Value Added

As with all coursework in spring 2020, students completed Clinic projects through virtual, online collaboration with liaisons, who made the transition with their teams. The online experience was a unique challenge for the 56 Clinic teams, which rely heavily on teamwork. Zach Dodds, Computer Science Clinic director, remarked, “We will remember the challenges that 2020 added. But its physical distancing only served to highlight the shared commitment and the closeness of common purpose created by each of the year’s Clinic teams.”

Projects Day, the College’s annual celebration of student achievement, was cancelled due to the coronavirus pandemic, but the community paid tribute to the Clinic sponsors who return year after year to work with students. Ten-year Milestone Awards went to Meggitt and Niagara Bottling, and five-year awards went to Google, MIT Lincoln Laboratory, Steelcase and Webroot. For more, visit the Clinic Projects Directory.


Antibodies and Machine Learning

Dassault Systemes BIOVIA liaisons: Ian Kerman and Reza Sadeghi

Advisors: Jessica Wu and Naim Matasci
Students: Emily Zhao ’20, Tom Dougherty ’20, Xingyao Chen ’20, Rachel Schibler ’20, Chan Hong ’23

Antibodies have become prominent therapeutic agents but are costly to develop. Existing approaches to predict developability depend on structure, which requires extensive laboratory or computational work to obtain. To address this issue, the team developed a machine learning model to predict developability from sequence alone by extracting physicochemical and learned embedding features. Their model achieves high sensitivity and specificity on a dataset of 2,400 antibodies, suggesting that sequence is predictive of developability, enabling more efficient development of antibodies.


IoT Device Fingerprinting

Juniper Networks liaison: Mounir Hahad
Advisor: Qimin Yang

Students: Jonah Cartwright ’20, Jonathan Schallert ’20, Leonardo Vilchez ’21, Caleb Norfleet ’21, Radja Saminada, Maia Gibson ’21

The proliferation of IoT devices worldwide comes with increased network vulnerabilities, with unsecured devices potentially capable of exposing personal and corporate information. It is essential for Juniper Networks to identify all the IoT devices on a customer’s network. To help Juniper Networks accomplish this goal, students developed an algorithm combining the intrusion detection system, Zeek, and machine learning to fingerprint devices based on behavioral patterns of network traffic.


Automated Kafka Consumer Scaling

CrowdStrike liaisons: Eric Schow and Luke Hunter ’03

Advisor: Lucas Bang
Students: Ali Parker, Owen Gillespie ’20, Quinn Hirsohn, Julius Lauw ’20, Zack Rossman

Cyber security company CrowdStrike is a leading provider of cloud-native endpoint protection. Students sought to develop an application to automate consumer group scaling decisions in real-time for its Kafka clients. Their system ingested live application metrics and used an algorithm to make scaling decisions, which were sent to an infrastructure endpoint. Their aim was to strike a balance between the cost of deploying consumers and the potential for delayed processing in order to minimize manual intervention during the scaling process.

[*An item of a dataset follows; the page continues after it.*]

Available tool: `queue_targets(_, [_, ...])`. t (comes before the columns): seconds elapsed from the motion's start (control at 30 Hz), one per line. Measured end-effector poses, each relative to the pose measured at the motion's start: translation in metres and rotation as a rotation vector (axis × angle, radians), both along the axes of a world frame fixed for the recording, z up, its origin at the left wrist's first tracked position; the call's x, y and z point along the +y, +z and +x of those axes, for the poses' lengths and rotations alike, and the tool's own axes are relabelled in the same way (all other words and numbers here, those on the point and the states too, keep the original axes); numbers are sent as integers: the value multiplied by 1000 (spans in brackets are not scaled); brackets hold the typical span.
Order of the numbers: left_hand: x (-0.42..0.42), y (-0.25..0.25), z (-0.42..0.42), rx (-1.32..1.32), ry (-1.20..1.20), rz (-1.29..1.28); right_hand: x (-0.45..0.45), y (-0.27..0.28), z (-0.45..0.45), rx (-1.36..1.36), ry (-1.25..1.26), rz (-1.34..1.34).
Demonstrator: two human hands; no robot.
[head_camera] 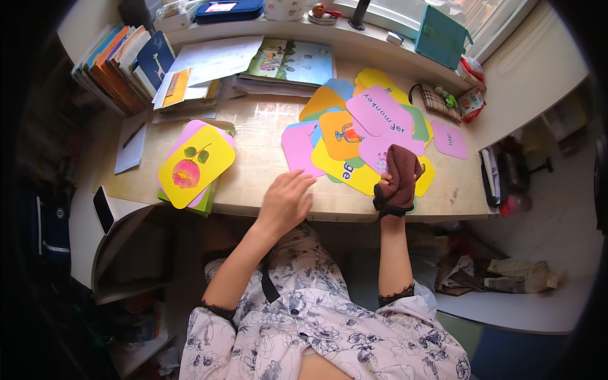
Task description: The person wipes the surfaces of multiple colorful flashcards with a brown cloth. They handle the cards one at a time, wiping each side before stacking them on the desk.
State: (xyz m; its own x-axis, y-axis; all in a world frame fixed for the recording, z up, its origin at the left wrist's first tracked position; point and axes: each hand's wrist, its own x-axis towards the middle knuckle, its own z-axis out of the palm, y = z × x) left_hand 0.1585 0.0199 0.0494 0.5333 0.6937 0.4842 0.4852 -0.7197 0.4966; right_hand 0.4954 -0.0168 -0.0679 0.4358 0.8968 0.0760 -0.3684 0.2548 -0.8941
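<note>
In my right hand (385, 179) is a bunched brown cloth (403, 166) with a dark edge, held over the right part of a loose heap of flashcards. A pink card (377, 111) with printed words lies on top of that heap, beside an orange card (338, 135) picturing a glass. My left hand (287, 197) hovers near the desk's front edge, fingers apart and holding nothing. Its fingertips are close to a pink card (299, 147) at the heap's left side. To the left, a yellow card (196, 160) with a pink flower tops a small stack.
Books (121, 66) stand at the back left, beside papers (213, 59) and a picture-covered book (289, 61). A notepad with a pen (132, 142) lies at the left. A plaid pouch (439, 102) sits back right. A phone (103, 209) leans by the desk's left edge.
</note>
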Motion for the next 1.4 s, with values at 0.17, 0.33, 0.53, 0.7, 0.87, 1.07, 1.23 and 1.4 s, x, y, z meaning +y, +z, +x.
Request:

Credit-Market Data Filtering

Tradeweb Markets Inc. liaisons: Stefan Kutko and Justin Peterson ’85

Advisors: Talithia Williams and Jessalyn Bolkema
Students: Anna Serbent ’20, Mingyu Zheng, Tse Yang (T.Y.) Lim ’20, Cat Ngo ’20, Jeremy Jess

Tradeweb is exploring alternative architectures for its credit market filter, with the goal of making it more horizontally scalable. The team built out a MongoDB-centered filter and test bench for monitoring the filter’s performance. The entire pipeline (test bench and filter) was deployed on Amazon Web Services to match the scale of standard trading activity and to see if the database-centered approach achieved the desired performance metrics.


Training Neural Networks

Syntiant liaisons: Dave Garrett and Atul Gupta

Advisor: David Harris
Students: Henry Limm ’20, Will McDonald ’20, Vicki Moran ’20, Taylor Sloop ’20, Maxime Vienne, Yaqub Mahsud ’21

Syntiant’s Neural Decision Processor, the NDP101, can run a small neural network with a coin cell battery at a low energy cost. The NDP101 is used in devices to listen for words that activate a voice assistant. The team explored the use of the NDP101 in a new setting: Instead of using a microphone, the team used a sensor that measures movements. This sensor is part of a prototype that uses the NDP101’s neural network to recognize distinct hand gestures that a smartwatch might experience in daily use.